## [WHAT TO PRODUCE]
Only the lines from the beginning of the data through the line holding "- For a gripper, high" belong in the answer, printed exactly and without pictures.
-- RECORDS SHOWN follows --
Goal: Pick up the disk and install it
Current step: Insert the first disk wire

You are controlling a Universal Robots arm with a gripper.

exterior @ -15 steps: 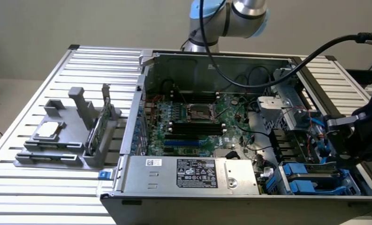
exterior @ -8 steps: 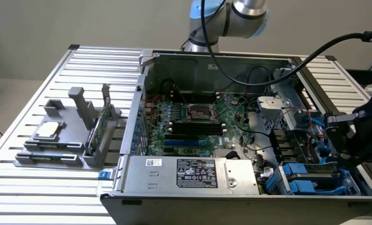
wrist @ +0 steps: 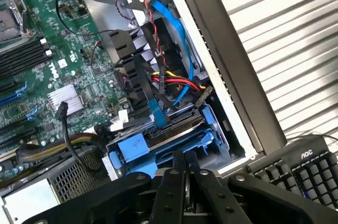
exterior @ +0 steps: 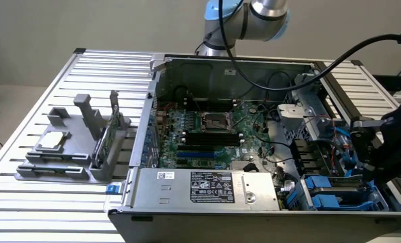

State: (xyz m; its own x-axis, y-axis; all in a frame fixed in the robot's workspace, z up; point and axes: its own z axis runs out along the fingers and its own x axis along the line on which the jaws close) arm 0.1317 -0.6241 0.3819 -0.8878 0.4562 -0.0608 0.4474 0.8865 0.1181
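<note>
So the disk [wrist: 179, 129] is already sitting in the drive bay, in the corner of the open PC case [exterior: 220, 61] on the exterior view's right, close to the camera. It's down in its blue carrier with just one narrow grey edge showing, blue plastic on either side. That edge faces up out of the open side of the case, and a black plug on a blue cable [wrist: 177, 39] sits right against it. In the exterior view the exposed edge [exterior: 335, 185] runs parallel to the case's near wall. The rest of the body drops into the bay, so I can't really trace the long axis.

The claw [wrist: 186, 158] hangs just above the bay, fingers pretty much together with nothing between them. A black keyboard [wrist: 301, 174] lies outside the case, on the slatted bench [exterior: 58, 101].
</note>
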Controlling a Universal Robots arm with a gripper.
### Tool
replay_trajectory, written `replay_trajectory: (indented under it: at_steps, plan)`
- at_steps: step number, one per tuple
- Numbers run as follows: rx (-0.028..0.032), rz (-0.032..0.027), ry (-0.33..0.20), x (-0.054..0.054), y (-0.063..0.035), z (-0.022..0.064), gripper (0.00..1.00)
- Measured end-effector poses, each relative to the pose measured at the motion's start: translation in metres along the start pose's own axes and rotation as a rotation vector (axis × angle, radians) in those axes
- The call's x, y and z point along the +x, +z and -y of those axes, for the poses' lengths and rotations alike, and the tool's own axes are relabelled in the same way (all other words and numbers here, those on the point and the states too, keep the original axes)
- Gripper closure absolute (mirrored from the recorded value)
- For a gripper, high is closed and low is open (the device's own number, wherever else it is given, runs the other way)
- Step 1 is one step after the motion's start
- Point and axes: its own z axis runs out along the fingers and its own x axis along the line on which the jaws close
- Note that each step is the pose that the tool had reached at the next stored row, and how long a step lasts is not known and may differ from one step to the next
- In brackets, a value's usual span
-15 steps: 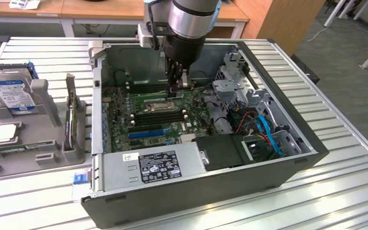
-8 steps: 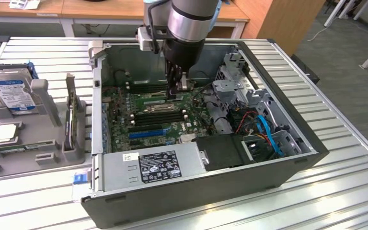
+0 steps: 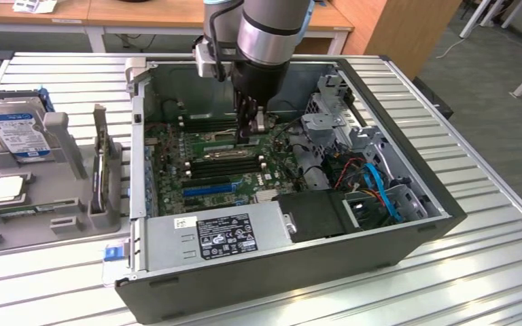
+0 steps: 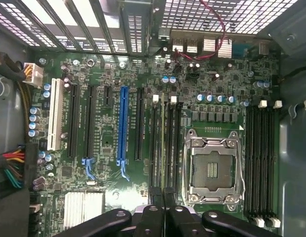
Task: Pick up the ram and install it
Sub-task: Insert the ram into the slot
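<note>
Wrist view: grips ram (image 4: 163, 163) in clenched claw (image 4: 163, 217) beside processor socket (image 4: 212, 170); risks skewed seating or cracking if pressed down misaligned.

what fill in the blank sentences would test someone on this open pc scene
1. The hard drive on the grey holder has a ____ label.
2. The gripper is ____ the open computer case, above the motherboard.
3. The processor socket on the motherboard is ____, with no chip in it.

Missing words: blue; inside; empty
</note>
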Motion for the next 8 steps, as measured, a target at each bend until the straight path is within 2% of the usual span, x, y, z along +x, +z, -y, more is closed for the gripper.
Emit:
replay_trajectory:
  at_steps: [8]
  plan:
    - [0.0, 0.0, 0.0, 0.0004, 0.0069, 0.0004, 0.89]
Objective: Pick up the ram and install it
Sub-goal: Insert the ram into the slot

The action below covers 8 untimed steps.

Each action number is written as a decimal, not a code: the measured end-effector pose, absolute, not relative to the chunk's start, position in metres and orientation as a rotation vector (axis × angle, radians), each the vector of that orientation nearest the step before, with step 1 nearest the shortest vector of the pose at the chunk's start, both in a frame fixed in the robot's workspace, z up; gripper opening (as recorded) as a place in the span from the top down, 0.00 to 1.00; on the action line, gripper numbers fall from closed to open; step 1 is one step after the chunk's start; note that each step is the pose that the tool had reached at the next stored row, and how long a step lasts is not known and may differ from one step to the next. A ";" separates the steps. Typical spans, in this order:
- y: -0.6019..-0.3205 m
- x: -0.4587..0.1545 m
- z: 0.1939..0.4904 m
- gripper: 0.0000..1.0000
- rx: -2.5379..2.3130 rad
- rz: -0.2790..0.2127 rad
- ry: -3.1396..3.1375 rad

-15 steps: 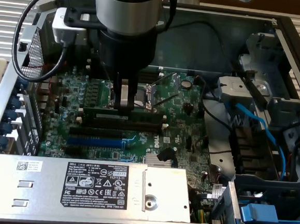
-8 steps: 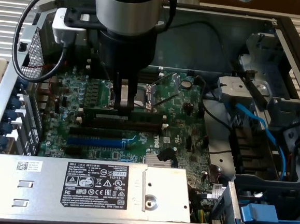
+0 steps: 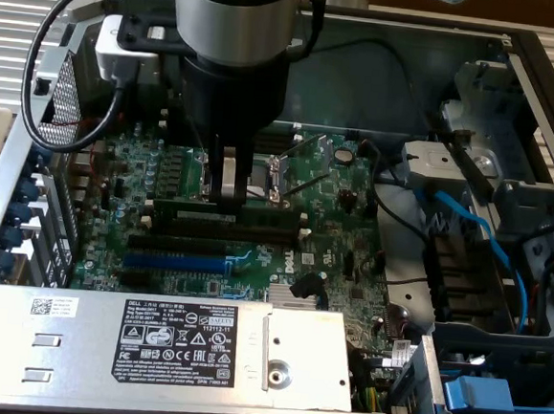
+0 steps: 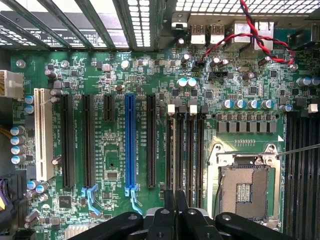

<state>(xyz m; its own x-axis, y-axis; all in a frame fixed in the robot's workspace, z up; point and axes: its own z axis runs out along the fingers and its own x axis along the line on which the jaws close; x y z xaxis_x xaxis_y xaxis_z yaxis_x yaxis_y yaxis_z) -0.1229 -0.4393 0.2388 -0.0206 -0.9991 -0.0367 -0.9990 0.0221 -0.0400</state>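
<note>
Ram (image 3: 257, 220) upright on green motherboard (image 3: 343, 222) inside open computer case (image 3: 414, 45)

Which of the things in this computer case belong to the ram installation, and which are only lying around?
Belong to the job: the ram, gripped by the claw; the memory slots.
Not part of it: blue expansion slot; white slot; processor socket; blue cables.
</note>
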 end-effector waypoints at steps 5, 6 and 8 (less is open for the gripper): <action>-0.439 -0.123 0.238 0.88 -2.158 -0.005 2.208; -0.439 -0.123 0.238 0.88 -2.158 -0.005 2.208; -0.439 -0.123 0.238 0.88 -2.158 -0.005 2.208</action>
<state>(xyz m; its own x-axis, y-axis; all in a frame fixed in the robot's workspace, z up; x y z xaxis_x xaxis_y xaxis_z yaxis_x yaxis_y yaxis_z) -0.1230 -0.4393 0.2377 -0.0220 -0.9991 -0.0367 -0.9989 0.0235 -0.0400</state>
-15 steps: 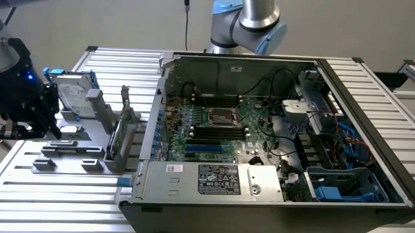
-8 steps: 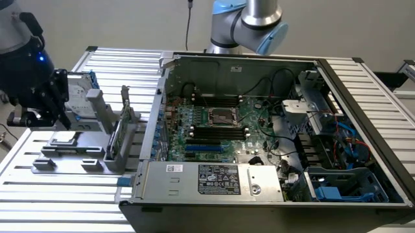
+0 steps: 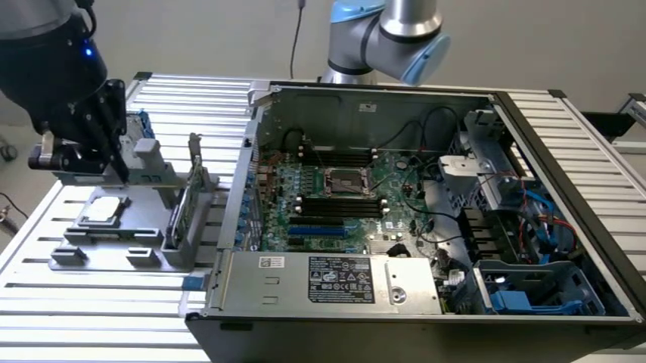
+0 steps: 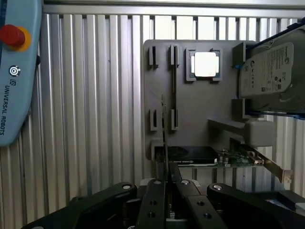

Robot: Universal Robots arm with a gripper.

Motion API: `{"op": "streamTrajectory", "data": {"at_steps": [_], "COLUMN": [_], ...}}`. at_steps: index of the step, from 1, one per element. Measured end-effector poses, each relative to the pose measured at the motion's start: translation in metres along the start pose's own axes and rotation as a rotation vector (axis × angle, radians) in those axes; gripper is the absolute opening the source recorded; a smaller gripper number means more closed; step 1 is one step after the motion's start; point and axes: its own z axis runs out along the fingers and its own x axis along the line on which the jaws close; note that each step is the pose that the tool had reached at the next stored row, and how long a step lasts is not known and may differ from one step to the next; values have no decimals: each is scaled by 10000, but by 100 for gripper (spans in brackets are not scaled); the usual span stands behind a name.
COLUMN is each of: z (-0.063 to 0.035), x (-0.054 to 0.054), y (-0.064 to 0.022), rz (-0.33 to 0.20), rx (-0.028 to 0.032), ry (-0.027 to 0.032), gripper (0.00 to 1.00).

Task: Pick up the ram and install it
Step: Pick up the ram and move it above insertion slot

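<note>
At the upper left of the exterior view, the tool (image 3: 113,172) points downward over the gray parts holder (image 3: 101,253) on the slatted surface (image 3: 101,310). It is well apart from the open computer case (image 3: 383,106) at centre frame, and the arm (image 3: 389,34) rises behind the case at top centre. The wrist view supplies the grip: jaws drawn narrow and clamped on the ram (image 4: 164,129), a thin stick seen edge-on above the holder, near a processor (image 4: 206,64) and a hard drive (image 4: 271,71).

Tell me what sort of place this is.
Probably a robotics lab bench for computer assembly: a robot arm, an open PC case and a grey parts fixture on a slatted metal table.
</note>
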Motion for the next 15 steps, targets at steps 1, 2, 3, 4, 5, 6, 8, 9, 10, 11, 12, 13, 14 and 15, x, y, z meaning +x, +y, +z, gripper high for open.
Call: {"op": "streamTrajectory", "data": {"at_steps": [1,2,3,4,5,6,8,9,10,11,12,13,14,15], "z": [-43,-83,-120,-157,-194,-229,-289,-314,-336,-353,-367,-376,-382,-384], "x": [-3,-6,-9,-12,-14,-17,-22,-25,-27,-30,-33,-35,-38,-42], "y": [-43,-88,-131,-176,-221,-265,-354,-398,-447,-491,-535,-580,-624,-670], "rz": [2,1,1,1,1,2,3,2,2,2,4,3,2,2], "rx": [-4,-7,-11,-16,-22,-28,-36,-40,-42,-44,-45,-44,-44,-44], "ry": [0,-1,-2,-2,-1,0,-1,0,0,0,0,0,0,-1], "gripper": [14,14,14,14,14,14,14,14,14,14,14,14,14,14]}}
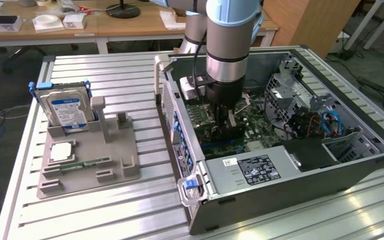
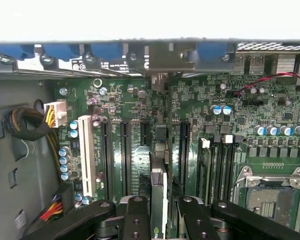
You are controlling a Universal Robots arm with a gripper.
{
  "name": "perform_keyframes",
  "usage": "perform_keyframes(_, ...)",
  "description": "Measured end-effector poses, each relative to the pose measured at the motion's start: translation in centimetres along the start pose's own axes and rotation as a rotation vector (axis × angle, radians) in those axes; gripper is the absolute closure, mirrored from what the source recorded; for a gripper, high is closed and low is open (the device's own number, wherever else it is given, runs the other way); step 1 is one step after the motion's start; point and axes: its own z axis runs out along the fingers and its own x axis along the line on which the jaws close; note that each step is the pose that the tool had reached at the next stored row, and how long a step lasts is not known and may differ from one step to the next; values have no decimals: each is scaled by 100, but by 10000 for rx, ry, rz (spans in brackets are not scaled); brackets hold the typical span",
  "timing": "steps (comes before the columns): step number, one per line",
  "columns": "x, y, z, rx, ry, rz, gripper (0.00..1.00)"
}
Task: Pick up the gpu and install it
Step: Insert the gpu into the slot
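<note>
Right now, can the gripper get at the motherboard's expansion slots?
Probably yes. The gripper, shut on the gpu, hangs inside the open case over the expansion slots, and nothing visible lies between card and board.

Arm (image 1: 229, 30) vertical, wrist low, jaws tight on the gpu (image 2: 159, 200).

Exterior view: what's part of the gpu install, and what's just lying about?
Job:
gpu, held edge-on in the gripper
motherboard
open computer case

Lying about:
hard drive, memory stick and square chip, all on the grey stand
</note>
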Motion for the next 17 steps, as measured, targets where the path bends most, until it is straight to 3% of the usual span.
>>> perform_keyframes(17, -18, 10, 13, -4, 12, -7, 74)
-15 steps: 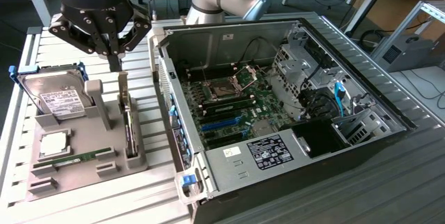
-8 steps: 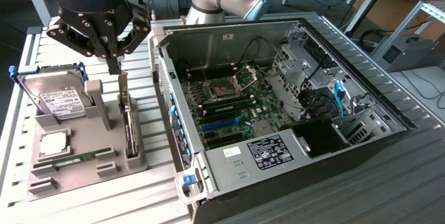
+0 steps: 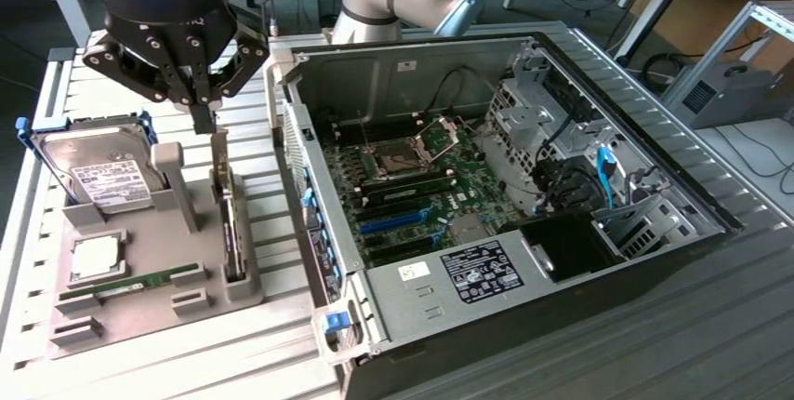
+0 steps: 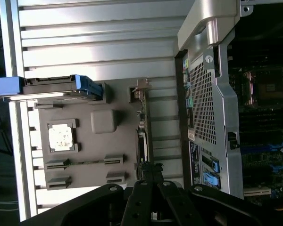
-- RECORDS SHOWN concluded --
## [WRITTEN SOLUTION]
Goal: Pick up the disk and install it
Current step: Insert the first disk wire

You are controlling a Universal Robots arm with a gripper.

exterior @ -15 steps: 
exterior @ -8 steps: 
wrist @ +0 steps: 
exterior @ +0 steps: 

State: (xyz m; its own x-axis, y-axis; all in a frame fixed in the robot's workspace, z up; point and axes: its own z axis runs out along the fingers and its own x axis along the line on which the jaws close) arm 0.1317 -0.6241 0.3819 -0.8878 0.4562 -0.0608 0.4474 0.8865 0.1181
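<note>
So the disk [wrist: 179, 129] is already sitting in the drive bay, in the corner of the open PC case [exterior: 220, 61] on the exterior view's right, close to the camera. It's down in its blue carrier with just one narrow grey edge showing, blue plastic on either side. That edge faces up out of the open side of the case, and a black plug on a blue cable [wrist: 177, 39] sits right against it. In the exterior view the exposed edge [exterior: 335, 185] runs parallel to the case's near wall. The rest of the body drops into the bay, so I can't really trace the long axis.

The claw [wrist: 186, 158] hangs just above the bay, fingers pretty much together with nothing between them. A black keyboard [wrist: 301, 174] lies outside the case, on the slatted bench [exterior: 58, 101].
</note>
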Controlling a Universal Robots arm with a gripper.
### Tool
replay_trajectory, written `replay_trajectory: (indented under it: at_steps, plan)`
- at_steps: step number, one per tuple
- Numbers run as follows: rx (-0.028..0.032), rz (-0.032..0.027), ry (-0.33..0.20), x (-0.054..0.054), y (-0.063..0.035), z (-0.022..0.064), gripper (0.00..1.00)
- Measured end-effector poses, each relative to the pose measured at the motion's start: translation in metres along the start pose's own axes and rotation as a rotation vector (axis × angle, radians) in those axes
- The call's x, y and z point along the +x, +z and -y of those axes, for the poses' lengths and rotations alike, and the tool's own axes are relabelled in the same way (all other words and numbers here, those on the point and the states too, keep the original axes)
- Gripper closure absolute (mirrored from the recorded value)
- For a gripper, high is closed and low is open (the device's own number, wherever else it is given, runs the other way)

There is nothing more to the answer.